--- WHAT THIS TASK INVOLVES ---
Retype only the lines running from the beginning of the entries below to the line with "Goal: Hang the", both included. Do not include pictures.

--- SUPPLIED RECORDS ---
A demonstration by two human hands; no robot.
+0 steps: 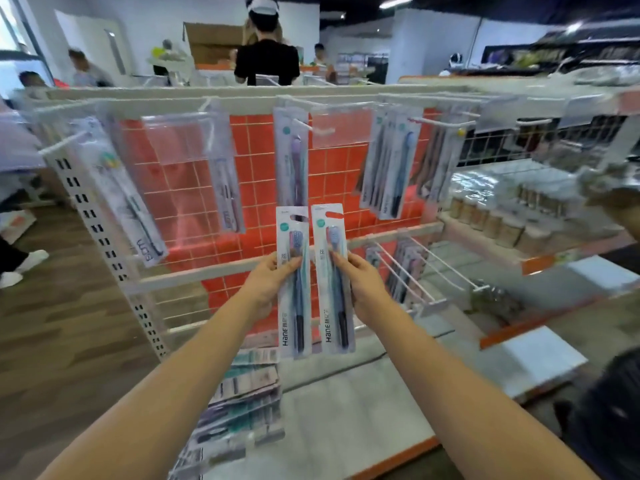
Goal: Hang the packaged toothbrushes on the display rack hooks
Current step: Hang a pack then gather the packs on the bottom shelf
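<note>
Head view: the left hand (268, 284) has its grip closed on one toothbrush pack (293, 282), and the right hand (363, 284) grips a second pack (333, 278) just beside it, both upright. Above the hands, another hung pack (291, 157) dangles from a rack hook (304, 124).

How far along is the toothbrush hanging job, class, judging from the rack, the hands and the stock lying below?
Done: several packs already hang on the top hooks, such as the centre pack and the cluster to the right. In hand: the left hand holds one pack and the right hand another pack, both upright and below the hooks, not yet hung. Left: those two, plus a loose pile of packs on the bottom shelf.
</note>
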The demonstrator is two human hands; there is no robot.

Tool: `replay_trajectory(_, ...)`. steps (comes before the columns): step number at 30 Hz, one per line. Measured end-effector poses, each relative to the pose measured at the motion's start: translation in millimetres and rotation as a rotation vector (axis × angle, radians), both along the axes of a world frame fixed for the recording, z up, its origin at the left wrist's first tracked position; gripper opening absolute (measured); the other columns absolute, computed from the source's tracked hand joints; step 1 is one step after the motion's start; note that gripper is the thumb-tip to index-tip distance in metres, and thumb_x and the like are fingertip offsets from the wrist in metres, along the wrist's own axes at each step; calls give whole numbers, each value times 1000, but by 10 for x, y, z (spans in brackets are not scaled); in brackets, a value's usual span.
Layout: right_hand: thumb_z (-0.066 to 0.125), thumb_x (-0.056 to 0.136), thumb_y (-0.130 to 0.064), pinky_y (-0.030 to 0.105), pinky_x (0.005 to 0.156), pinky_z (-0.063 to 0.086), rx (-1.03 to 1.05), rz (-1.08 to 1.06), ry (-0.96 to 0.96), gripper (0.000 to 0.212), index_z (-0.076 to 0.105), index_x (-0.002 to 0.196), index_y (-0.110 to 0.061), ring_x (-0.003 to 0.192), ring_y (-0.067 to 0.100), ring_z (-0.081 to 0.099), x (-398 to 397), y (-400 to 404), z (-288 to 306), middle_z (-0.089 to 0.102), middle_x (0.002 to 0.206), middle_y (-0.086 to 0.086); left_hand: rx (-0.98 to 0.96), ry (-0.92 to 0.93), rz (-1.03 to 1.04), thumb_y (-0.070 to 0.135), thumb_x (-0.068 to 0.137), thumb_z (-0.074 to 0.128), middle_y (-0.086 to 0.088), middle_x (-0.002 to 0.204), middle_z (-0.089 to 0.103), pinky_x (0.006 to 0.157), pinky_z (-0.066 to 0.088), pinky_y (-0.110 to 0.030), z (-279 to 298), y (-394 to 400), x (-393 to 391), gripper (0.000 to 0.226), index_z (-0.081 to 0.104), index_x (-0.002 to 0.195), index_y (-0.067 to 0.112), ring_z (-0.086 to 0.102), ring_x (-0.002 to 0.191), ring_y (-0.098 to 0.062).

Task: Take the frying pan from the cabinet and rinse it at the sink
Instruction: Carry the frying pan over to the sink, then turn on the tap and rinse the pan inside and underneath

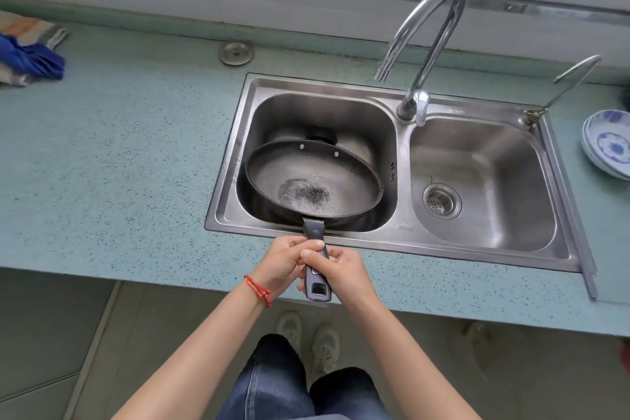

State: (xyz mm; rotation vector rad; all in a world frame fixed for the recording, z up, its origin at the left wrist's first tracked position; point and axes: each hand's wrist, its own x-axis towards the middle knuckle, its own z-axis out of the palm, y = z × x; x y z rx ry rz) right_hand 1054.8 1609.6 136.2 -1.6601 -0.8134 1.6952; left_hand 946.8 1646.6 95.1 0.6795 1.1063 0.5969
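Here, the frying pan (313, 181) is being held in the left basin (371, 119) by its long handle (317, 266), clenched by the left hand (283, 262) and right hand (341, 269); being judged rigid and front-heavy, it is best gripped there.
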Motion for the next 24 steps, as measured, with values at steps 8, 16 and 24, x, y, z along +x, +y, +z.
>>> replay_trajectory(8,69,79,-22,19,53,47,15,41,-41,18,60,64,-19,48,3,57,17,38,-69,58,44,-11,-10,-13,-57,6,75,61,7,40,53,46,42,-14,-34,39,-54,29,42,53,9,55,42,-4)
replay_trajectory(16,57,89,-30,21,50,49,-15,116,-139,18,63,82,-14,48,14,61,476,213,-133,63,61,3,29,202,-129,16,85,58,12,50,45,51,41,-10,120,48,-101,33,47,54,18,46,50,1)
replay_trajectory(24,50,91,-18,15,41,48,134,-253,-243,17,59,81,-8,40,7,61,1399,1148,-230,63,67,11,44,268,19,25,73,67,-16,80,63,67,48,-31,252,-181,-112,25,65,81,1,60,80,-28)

--- RESPONSE BOX ---
A demonstration by two human hands; no robot.
+0 steps: 
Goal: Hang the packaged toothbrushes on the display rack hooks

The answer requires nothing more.